#### Task to carry out:
Every line of the listing below should be written out exactly, minus its images.

#### Recorded data:
[Start of section]

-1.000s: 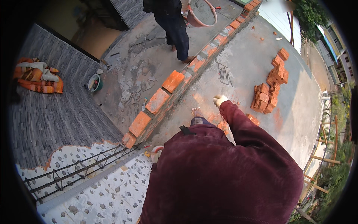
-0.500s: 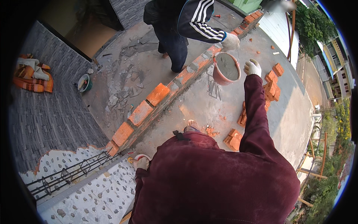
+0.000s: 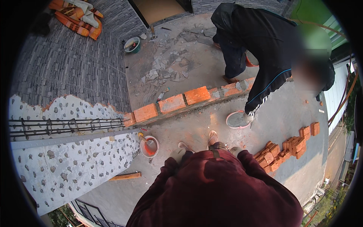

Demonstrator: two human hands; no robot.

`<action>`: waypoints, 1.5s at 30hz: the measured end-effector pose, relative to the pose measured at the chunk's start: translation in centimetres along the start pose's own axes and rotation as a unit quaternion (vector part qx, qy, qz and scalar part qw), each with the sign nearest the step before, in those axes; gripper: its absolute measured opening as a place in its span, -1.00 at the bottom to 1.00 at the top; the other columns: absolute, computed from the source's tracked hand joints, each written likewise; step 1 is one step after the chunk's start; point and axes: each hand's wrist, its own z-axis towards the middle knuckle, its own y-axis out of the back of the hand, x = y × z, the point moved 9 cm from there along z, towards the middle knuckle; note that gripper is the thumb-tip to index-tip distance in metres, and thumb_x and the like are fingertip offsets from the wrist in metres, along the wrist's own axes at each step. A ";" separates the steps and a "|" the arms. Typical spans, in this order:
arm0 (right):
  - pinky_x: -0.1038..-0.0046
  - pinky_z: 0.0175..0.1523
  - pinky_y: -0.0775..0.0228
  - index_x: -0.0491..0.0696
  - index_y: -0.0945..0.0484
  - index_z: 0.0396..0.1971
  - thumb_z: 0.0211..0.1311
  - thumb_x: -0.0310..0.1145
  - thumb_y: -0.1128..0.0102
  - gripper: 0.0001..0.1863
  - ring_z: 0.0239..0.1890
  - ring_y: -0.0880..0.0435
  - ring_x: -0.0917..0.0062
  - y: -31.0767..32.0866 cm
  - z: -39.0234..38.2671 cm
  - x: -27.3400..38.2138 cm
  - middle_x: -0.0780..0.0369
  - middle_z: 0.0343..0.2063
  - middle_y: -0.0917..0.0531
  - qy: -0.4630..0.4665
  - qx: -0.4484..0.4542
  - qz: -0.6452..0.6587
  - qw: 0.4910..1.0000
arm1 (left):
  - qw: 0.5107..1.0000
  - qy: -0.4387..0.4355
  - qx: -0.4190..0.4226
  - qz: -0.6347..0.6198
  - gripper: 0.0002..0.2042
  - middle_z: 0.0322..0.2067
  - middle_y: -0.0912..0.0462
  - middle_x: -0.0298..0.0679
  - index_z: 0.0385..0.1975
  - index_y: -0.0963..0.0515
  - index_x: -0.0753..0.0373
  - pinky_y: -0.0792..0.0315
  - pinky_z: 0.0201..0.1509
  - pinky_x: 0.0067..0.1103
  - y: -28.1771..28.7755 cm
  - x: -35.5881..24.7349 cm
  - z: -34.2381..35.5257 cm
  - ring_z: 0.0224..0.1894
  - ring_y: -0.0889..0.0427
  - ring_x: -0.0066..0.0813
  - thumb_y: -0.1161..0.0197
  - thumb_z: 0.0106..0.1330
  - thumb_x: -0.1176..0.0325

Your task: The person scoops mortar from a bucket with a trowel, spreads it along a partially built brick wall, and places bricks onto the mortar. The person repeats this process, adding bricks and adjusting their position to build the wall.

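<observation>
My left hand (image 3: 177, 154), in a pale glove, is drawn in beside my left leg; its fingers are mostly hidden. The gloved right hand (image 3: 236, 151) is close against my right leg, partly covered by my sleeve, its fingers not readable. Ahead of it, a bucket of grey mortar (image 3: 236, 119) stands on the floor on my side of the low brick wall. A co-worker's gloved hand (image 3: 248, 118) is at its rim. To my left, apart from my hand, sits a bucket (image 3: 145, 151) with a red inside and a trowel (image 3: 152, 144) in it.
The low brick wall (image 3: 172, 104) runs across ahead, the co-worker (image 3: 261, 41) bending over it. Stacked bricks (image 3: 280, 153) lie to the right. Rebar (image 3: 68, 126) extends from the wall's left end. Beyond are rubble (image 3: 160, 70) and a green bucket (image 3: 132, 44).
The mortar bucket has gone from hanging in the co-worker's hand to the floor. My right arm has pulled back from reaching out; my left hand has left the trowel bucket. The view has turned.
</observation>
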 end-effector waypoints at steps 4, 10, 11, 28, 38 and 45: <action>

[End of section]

#### Your response:
-1.000s: 
-0.500s: 
+0.000s: 

Demonstrator: two human hands; no robot.

`<action>`: waypoints, 1.5s at 30hz: the measured end-effector pose, relative to the pose measured at the chunk's start: translation in centimetres along the start pose's own axes and rotation as a unit quaternion (vector part qx, qy, qz and scalar part qw), each with the sign nearest the step before, in those axes; gripper: its absolute measured opening as a place in its span, -1.00 at the bottom to 1.00 at the top; the other columns: absolute, computed from the source's tracked hand joints, each written likewise; step 1 is one step after the chunk's start; point and axes: each hand's wrist, its own z-axis towards the middle knuckle, its own y-axis out of the back of the hand, x = y × z, the point moved 9 cm from there along z, towards the middle knuckle; note that gripper is the thumb-tip to index-tip distance in metres, and thumb_x and the like are fingertip offsets from the wrist in metres, along the wrist's own axes at each step. A ";" separates the steps and a "|" the arms. Typical spans, in this order:
arm0 (right):
  - pinky_x: -0.1038..-0.0046
  - pinky_z: 0.0175..0.1523
  - pinky_y: -0.0775..0.0228
  - index_x: -0.0491..0.0696
  - index_y: -0.0945..0.0484
  - index_z: 0.0396..0.1971
  - thumb_z: 0.0211..0.1311
  - thumb_x: -0.0310..0.1145
  - thumb_y: -0.1128..0.0102
  - gripper: 0.0001..0.1863
  - ring_z: 0.0239..0.1890
  - ring_y: -0.0880..0.0435
  - ring_x: -0.0917..0.0062
  - y: -31.0767..32.0866 cm
  - z: -39.0234..38.2671 cm
  - x: -27.3400..38.2138 cm
  - middle_x: -0.0780..0.0369
  - middle_z: 0.0343..0.2063
  - middle_y: -0.0917..0.0531
  - qy: -0.4630..0.4665
  - qx: -0.4484..0.4542
  - qz: -0.6452..0.6587
  - qw: 0.4910..1.0000
arm1 (left):
  - qw: 0.5107..1.0000
  - qy: -0.4387..0.4355
  - qx: -0.4190..0.4226
  - qz: -0.6347..0.6198
  - gripper: 0.0002..0.2042
  - middle_z: 0.0322..0.2067
  - middle_y: -0.0912..0.0462
  - middle_x: -0.0298..0.0679
  - index_z: 0.0385..0.1975
  - index_y: -0.0963..0.0515
  - index_x: -0.0753..0.0373
  - pinky_y: -0.0792..0.0315
  - pinky_z: 0.0201..0.1509
  - pinky_x: 0.0067..0.1103
  - y: -28.1771..28.7755 cm
  - x: -35.5881..24.7349 cm
  - z: -34.2381..35.5257 cm
  - ring_z: 0.0224..0.1894
  - ring_y: -0.0889..0.0427
  - ring_x: -0.0066..0.0813
  - thumb_y: -0.1161..0.0197
  - thumb_z: 0.0106..0.1330
  - thumb_x: -0.1176..0.0325

Your task: The person scoops mortar from a bucket with a trowel, spreads it along a partially built brick wall, and places bricks onto the mortar. The person repeats this process, adding bricks and adjusting their position to build the wall.

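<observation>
My left hand (image 3: 177, 154), in a pale glove, is drawn in beside my left leg; its fingers are mostly hidden. The gloved right hand (image 3: 236, 151) is close against my right leg, partly covered by my sleeve, its fingers not readable. Ahead of it, a bucket of grey mortar (image 3: 236, 119) stands on the floor on my side of the low brick wall. A co-worker's gloved hand (image 3: 248, 118) is at its rim. To my left, apart from my hand, sits a bucket (image 3: 145, 151) with a red inside and a trowel (image 3: 152, 144) in it.
The low brick wall (image 3: 172, 104) runs across ahead, the co-worker (image 3: 261, 41) bending over it. Stacked bricks (image 3: 280, 153) lie to the right. Rebar (image 3: 68, 126) extends from the wall's left end. Beyond are rubble (image 3: 160, 70) and a green bucket (image 3: 132, 44).
The mortar bucket has gone from hanging in the co-worker's hand to the floor. My right arm has pulled back from reaching out; my left hand has left the trowel bucket. The view has turned.
</observation>
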 end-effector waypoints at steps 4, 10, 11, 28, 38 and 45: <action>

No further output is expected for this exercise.